自分でも次第に演奏を始めてみた―――はじめは大学のサークルのコピーバンドやシューゲイザーなどだが、即興演奏もしてみたいなと思っていた。そして旧知の柳沢幸吉(ギター)との連絡がきっかけとなり、Permianでふたりのセッションをすることになった。2020年のことであり、それから日本で即興演奏を続けている。縁が次の縁を生んだ―――誘ったり、誘われたり。5回の日本ツアーを通じていろいろな人と会うことも、いろいろな国内の場を見ることもできた。

フリージャズ、フリー・インプロヴィゼーション

はじめて即興演奏に触れたとき、「スペシャル」で好きだと感じた。それまでは普通に叩くしかなかったのだが、即興演奏には無拍子音楽と不規則なリズムが多い。即興演奏に魅力を感じた点でもあるし、拡張的テクニックのおもしろさもやはり好きになった。いまでも不規則性や拡張的テクニックにインスパイアされている。もし演ったことのない拡張的テクニックや使い方を演奏中に発見したら、いい演奏ができたかなと思ってしまうかもしれない。フランク・ロザリー、山本達久、中谷達也の拡張的テクニックは本当に好きだ。

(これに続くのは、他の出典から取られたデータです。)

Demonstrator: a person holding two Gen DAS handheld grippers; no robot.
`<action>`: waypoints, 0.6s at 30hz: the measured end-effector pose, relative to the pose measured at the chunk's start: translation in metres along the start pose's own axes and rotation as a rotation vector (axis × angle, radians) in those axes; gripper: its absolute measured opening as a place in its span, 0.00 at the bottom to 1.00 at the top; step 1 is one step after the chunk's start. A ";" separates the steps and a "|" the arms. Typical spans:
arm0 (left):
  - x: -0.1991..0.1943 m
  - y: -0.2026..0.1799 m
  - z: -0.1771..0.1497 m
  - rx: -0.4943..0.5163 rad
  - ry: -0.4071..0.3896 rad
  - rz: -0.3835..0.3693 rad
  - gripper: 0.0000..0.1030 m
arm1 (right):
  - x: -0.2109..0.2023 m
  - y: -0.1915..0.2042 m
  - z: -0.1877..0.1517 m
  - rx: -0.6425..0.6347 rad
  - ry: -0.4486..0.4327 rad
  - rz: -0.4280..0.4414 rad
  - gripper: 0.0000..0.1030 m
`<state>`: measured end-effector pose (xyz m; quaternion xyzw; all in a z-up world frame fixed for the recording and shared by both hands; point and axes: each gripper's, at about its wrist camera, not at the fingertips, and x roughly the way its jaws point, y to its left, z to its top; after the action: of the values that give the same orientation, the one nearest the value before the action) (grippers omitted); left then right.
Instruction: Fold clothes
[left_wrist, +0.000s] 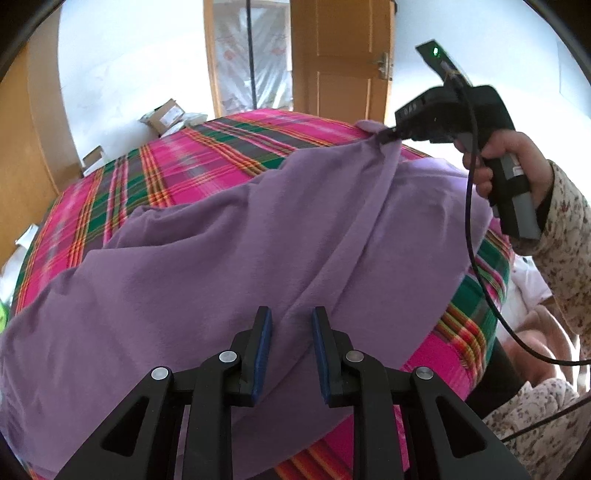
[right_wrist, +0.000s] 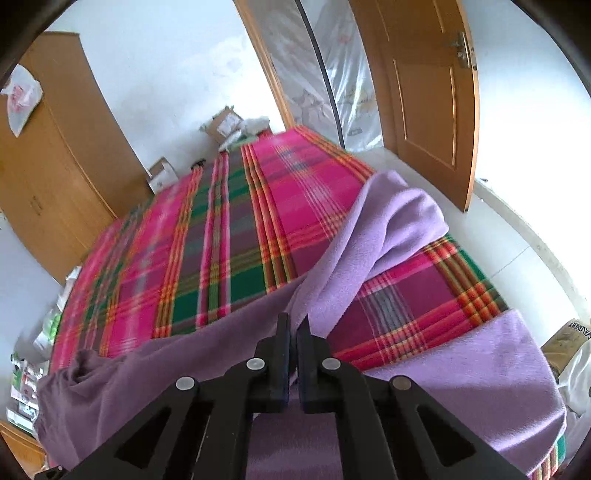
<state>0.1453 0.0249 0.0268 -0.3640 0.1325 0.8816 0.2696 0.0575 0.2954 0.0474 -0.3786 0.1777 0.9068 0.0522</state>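
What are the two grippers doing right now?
Left gripper: open, holding nothing, over the purple cloth.
Right gripper: shut on the cloth.

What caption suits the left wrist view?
Right hand-held gripper pinches purple garment above plaid bedspread.

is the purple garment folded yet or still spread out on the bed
Not neatly folded: the purple garment lies rumpled across the plaid bedspread, one edge pinched and lifted by the right gripper, a loose flap draped over.

Bright daylight, blown-out walls, fisheye-warped edges.
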 end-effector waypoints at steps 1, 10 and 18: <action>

また、ドラムセットを演奏すること自体の身体性も好きだ。ドラムセットを動き回る新しい方法や触り方については以前から好んで試している。エルヴィン・ジョーンズはシンバルの一枚から20種類の音を出すことができると言った。まだそれはできないが、すごいことだ。

インプロヴァイザーたち

そんなわけだから、日本の即興シーンにはおもしろい人が多い。とくに多大な影響を受けたのは、中村としまる(ノー・インプット・ミキシング・ボード)と秋山徹次(ギター)のふたり。一緒に演奏したり話したりすることを通じてかれらのアプローチをある程度理解できたりもしたし、アメリカではじめて即興ツアーをする際にはアドバイスをもらった。

そして初共演にはいつも興味がある。最近の川島誠(サックス)とのデュオでは、普通よりも無音を使った。Merzbow(ノイズ)とのデュオでは観たときと印象がまったく異なった。音を出すときに少なからず驚きつつ、久しぶりにザック・ヒルのようなアイディアを出したりもできた。

今後の活動

ジェイムスはインプロヴィゼーションなどに加え、他にも活動領域を拡げている。昨2024年には関西のミニマル・ミュージックみたいな音楽を演るグループのgoatに参加した。いろいろなロックバンドでもドラムを叩いているし、いくつかの即興レコーディング・プロジェクトの完成にも取り組んでいる。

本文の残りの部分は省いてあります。